Since that news I found myself thinking of an obscure fight taking place behind the scene between mould and dust. Who is going to take control of the material of an unattended archive? For obvious reasons I found myself sympathising and hoping that dust will win the day.

Mould is a binary substance. It can be destructive or, in small cases, curative (e.g. penicillin). It attacks and corrodes the material it grows on. It can spread as an infectious disease and feed on the material (and the memory). Dust is more of a symbiotic guest of the material. It seems to embrace it in a holistic manner taking it away from sight but not destroying it. Mould requires a cure and will put material in a quarantine whilst dust can be blown away.
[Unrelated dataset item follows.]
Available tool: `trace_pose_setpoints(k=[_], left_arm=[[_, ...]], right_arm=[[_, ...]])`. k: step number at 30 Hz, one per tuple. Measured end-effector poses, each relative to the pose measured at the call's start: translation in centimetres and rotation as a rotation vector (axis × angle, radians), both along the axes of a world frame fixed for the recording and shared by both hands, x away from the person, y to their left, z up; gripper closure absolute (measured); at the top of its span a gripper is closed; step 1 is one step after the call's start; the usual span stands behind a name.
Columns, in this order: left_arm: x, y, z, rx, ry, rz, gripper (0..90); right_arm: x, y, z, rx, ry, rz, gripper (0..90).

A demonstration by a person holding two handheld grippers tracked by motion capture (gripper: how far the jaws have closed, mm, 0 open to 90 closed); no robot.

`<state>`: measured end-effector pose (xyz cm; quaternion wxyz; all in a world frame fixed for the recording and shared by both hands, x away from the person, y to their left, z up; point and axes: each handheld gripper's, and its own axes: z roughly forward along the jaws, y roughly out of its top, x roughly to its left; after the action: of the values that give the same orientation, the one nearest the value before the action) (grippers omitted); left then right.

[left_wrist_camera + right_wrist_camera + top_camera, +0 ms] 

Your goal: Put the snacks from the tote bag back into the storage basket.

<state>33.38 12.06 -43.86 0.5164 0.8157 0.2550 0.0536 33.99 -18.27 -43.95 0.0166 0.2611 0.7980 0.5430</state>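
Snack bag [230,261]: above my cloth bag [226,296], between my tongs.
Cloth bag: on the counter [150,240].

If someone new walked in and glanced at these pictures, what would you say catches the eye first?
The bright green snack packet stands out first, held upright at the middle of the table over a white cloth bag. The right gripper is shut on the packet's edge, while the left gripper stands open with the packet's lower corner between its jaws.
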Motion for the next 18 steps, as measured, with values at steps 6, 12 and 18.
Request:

Mould can destroy memory whilst dust just hides it.

I am reminded of a quote from Dewey’s Democracy and Education: An Introduction to the Philosophy of Education –

“If a plague carried off the members of a society all at once, it is obvious that the group would be permanently done for. Yet the death of each of its constituent members is as certain as if an epidemic took them all at once. But the graded difference in age, the fact that some are born as some die, makes possible through transmission of ideas and practices the constant reweaving of the social fabric. Yet this renewal is not automatic. Unless pains are taken to see that genuine and thorough transmission takes place, the most civilized group will relapse into barbarism and then into savagery.”

The destruction of a library or an archive is equivalent to a plague for a social group. Memory will be erased once and for all.

Luckily Elena assured us that that was the only box with mould. The rest only had dust.

PS
I am reminded from our colleagues at the Wellcome Trust that:

• mould is everywhere – and it starts growing under condition that are right for it, usually damp, not too cold, and left alone (not moved often)
• dust contains a lot of mould spores, so if a dusty, dirty archive is then stored damp, the likelihood for it to grow mould will probably be higher as there will be more spores on the surface to grow.
• Paper, leather, glue (e.g. starch based or protein based) are an ideal substrate for mould, and mould ‘eats’ /digests the material which is why paper that is affected by gets very soft and degraded.
• Certain mould can pose a health risk to humans, although the ones usually found on paper/archives are not toxic. They can still cause allergic reactions in some people though.

So- dust and mould don’t fight against each other, really. It’s us who fights against mould by providing the right storage environment, and us fighting against dust, again by providing the right storage environment.